PROBLEM DESCRIPTION:
Copy each line of the entries that includes the word "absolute".

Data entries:
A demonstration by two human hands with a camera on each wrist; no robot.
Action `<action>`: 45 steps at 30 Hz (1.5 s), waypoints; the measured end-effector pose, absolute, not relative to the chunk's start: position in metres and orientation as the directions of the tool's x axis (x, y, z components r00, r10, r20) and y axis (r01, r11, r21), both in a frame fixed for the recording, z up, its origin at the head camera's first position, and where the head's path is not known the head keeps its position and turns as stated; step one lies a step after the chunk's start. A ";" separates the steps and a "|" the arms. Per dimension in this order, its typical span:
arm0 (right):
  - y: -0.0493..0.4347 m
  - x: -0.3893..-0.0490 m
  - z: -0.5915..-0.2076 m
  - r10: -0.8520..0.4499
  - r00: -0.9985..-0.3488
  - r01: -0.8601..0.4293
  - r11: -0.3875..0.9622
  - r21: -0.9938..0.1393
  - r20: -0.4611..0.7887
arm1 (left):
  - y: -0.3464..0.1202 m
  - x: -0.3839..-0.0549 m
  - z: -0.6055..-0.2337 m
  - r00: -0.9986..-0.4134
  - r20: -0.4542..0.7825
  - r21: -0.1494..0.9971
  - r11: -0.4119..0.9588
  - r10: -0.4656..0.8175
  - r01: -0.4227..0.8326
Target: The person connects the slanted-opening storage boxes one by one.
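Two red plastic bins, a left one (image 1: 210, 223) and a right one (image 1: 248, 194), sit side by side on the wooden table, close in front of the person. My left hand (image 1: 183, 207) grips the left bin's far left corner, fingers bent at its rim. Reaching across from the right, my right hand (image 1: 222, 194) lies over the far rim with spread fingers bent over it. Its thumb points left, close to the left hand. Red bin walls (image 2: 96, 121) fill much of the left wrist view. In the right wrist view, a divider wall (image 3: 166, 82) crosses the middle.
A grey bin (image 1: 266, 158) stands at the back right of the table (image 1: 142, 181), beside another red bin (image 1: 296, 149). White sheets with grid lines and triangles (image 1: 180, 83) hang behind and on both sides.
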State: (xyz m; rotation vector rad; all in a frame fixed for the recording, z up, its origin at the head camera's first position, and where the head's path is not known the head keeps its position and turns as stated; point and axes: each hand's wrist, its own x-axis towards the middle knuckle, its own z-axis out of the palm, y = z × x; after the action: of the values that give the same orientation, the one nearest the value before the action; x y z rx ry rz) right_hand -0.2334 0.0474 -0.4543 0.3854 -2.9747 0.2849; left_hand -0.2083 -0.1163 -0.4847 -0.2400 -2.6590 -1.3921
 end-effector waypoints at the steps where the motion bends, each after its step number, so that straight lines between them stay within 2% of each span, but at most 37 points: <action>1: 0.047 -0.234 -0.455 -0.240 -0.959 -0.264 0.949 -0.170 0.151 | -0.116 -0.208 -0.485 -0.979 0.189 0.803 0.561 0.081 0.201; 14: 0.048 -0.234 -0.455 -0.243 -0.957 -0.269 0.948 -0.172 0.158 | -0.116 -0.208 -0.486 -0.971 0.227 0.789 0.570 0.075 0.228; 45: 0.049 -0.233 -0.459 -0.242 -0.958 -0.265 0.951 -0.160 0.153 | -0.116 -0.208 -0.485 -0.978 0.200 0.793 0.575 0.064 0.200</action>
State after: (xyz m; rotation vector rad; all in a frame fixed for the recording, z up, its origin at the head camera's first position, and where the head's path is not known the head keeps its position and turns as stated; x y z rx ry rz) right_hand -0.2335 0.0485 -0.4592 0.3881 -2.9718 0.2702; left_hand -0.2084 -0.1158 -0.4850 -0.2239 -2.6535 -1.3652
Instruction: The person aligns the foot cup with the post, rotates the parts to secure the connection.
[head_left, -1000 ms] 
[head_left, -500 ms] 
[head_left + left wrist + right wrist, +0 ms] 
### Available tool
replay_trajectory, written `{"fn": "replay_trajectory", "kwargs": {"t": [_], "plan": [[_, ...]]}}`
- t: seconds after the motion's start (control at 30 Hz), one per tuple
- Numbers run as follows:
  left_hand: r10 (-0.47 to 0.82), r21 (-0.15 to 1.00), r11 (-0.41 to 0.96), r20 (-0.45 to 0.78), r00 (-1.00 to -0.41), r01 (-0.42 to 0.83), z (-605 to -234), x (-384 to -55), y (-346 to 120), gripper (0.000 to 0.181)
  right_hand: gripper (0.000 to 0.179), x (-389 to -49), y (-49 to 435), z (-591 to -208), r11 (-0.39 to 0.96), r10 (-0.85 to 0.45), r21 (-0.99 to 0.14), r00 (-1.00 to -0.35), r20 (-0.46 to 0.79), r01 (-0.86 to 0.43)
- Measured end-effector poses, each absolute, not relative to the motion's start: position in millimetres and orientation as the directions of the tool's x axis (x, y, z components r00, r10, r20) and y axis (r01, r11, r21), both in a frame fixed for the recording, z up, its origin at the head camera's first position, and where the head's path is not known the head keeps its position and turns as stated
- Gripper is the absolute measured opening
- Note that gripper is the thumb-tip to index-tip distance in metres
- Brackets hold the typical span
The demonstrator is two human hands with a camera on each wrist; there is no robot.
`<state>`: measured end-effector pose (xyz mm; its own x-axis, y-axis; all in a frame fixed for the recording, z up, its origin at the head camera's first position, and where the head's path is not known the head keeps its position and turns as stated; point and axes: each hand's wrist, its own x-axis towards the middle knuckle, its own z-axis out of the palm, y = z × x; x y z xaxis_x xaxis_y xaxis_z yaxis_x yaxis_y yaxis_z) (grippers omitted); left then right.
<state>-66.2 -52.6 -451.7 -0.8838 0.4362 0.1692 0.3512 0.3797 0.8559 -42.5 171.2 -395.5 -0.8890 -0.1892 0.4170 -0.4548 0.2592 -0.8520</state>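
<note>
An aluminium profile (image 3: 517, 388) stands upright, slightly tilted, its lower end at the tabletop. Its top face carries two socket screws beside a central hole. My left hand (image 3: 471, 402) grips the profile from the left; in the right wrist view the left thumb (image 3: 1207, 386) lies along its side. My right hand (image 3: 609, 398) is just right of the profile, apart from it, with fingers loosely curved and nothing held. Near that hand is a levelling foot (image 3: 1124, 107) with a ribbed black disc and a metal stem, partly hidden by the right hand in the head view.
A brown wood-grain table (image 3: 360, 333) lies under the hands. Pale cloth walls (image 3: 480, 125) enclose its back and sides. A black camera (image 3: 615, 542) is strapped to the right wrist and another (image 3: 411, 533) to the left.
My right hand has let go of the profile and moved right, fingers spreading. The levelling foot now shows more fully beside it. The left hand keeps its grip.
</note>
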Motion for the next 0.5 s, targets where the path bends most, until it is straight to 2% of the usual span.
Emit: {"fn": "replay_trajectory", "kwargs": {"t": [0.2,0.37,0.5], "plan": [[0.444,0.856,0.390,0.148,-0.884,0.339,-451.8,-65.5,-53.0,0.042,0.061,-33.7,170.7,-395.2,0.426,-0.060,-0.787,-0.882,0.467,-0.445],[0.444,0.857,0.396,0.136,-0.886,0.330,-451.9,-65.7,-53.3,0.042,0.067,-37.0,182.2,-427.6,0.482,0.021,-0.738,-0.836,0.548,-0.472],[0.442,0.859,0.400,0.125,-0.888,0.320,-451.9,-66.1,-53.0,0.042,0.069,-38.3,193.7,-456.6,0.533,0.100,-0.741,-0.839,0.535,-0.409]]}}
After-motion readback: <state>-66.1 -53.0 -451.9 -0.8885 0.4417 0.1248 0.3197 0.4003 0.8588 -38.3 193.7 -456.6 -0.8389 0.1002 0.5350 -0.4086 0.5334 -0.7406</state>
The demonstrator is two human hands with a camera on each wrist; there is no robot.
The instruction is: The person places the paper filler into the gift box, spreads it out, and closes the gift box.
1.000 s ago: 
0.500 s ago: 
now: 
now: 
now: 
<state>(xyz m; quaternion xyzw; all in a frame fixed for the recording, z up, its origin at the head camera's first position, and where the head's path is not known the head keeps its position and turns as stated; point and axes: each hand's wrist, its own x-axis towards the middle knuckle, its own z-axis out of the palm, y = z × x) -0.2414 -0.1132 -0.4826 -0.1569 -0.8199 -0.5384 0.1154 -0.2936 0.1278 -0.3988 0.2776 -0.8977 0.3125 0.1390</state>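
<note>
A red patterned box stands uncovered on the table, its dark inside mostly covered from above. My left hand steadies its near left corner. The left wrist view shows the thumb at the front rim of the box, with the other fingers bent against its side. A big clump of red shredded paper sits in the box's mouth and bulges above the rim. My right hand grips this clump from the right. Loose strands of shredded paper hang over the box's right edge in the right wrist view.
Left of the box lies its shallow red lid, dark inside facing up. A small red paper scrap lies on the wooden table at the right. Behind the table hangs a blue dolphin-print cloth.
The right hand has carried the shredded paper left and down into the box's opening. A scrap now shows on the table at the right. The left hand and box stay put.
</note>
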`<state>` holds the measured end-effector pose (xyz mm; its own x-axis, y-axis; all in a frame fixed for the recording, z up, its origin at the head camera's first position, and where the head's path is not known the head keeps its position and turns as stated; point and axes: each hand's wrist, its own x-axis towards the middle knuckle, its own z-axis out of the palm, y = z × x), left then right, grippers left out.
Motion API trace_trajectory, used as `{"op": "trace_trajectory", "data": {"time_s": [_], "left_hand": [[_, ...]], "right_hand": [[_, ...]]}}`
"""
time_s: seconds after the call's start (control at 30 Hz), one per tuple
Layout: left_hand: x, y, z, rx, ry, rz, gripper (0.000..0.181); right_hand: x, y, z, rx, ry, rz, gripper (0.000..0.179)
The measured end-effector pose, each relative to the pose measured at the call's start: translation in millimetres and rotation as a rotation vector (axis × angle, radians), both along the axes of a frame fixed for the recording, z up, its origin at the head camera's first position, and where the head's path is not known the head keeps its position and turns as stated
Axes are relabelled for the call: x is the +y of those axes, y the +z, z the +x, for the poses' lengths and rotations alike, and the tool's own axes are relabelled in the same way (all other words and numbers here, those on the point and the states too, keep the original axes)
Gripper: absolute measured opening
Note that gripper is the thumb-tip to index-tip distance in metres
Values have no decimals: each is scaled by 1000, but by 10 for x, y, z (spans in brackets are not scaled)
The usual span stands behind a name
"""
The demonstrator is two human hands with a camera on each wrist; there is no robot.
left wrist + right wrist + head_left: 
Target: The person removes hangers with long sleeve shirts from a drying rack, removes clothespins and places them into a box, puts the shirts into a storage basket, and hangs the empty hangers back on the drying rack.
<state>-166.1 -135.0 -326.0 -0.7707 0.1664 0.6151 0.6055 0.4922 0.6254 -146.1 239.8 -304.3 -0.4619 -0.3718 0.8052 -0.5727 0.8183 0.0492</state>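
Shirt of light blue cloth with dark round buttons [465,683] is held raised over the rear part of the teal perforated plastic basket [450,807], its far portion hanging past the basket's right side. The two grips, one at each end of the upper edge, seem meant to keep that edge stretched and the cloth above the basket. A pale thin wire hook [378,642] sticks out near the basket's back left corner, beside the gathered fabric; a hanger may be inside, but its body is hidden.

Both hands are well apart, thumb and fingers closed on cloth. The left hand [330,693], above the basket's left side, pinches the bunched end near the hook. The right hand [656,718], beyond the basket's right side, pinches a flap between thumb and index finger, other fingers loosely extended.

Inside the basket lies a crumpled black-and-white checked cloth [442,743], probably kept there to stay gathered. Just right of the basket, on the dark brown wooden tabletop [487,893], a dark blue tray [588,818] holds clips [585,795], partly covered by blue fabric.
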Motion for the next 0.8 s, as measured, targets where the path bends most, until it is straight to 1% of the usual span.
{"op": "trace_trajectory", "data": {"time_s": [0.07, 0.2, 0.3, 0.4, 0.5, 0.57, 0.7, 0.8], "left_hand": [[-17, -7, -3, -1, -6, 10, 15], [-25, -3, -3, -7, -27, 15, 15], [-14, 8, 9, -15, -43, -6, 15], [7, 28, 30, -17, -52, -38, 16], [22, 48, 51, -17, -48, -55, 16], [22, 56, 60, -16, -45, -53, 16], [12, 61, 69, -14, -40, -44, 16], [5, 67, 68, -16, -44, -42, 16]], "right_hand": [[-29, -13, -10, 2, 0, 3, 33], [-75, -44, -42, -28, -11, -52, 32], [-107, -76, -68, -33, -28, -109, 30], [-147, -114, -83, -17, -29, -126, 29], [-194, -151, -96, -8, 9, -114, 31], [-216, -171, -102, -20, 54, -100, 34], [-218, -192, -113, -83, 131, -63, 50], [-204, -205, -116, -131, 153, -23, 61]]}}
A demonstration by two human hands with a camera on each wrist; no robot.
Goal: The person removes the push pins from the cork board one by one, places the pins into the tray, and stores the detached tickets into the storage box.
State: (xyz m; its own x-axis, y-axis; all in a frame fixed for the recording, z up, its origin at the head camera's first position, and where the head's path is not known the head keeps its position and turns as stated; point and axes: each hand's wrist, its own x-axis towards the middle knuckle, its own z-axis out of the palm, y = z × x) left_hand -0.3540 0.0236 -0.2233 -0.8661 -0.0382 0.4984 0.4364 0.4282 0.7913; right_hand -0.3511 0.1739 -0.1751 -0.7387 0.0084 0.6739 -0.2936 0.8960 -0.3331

TASK RESPONSE:
Action `<action>`: 45 steps at 30 Hz (1.5 s), waypoints; the measured end-effector pose, absolute, not relative to the chunk's start: position in metres and orientation as the directions of the tool's x axis (x, y, z components r00, r10, r20) and y axis (r01, r11, r21), both in a frame fixed for the recording, z up, its origin at the head camera's first position, and where the head's path is not known the head keeps its position and turns as stated; step one lies a step after the chunk's start. A ";" separates the steps and a "|" the arms. Per dimension in this order, its typical span:
- Measured end-effector poses, each absolute, not relative to the motion's start: position in millimetres and orientation as the directions of the tool's x axis (x, y, z components r00, r10, r20) and y axis (r01, r11, r21), both in a frame fixed for the recording, z up, its origin at the head camera's first position, and where the head's path is not known the head keeps its position and turns as stated
- Gripper is the absolute measured opening
Gripper: absolute measured opening

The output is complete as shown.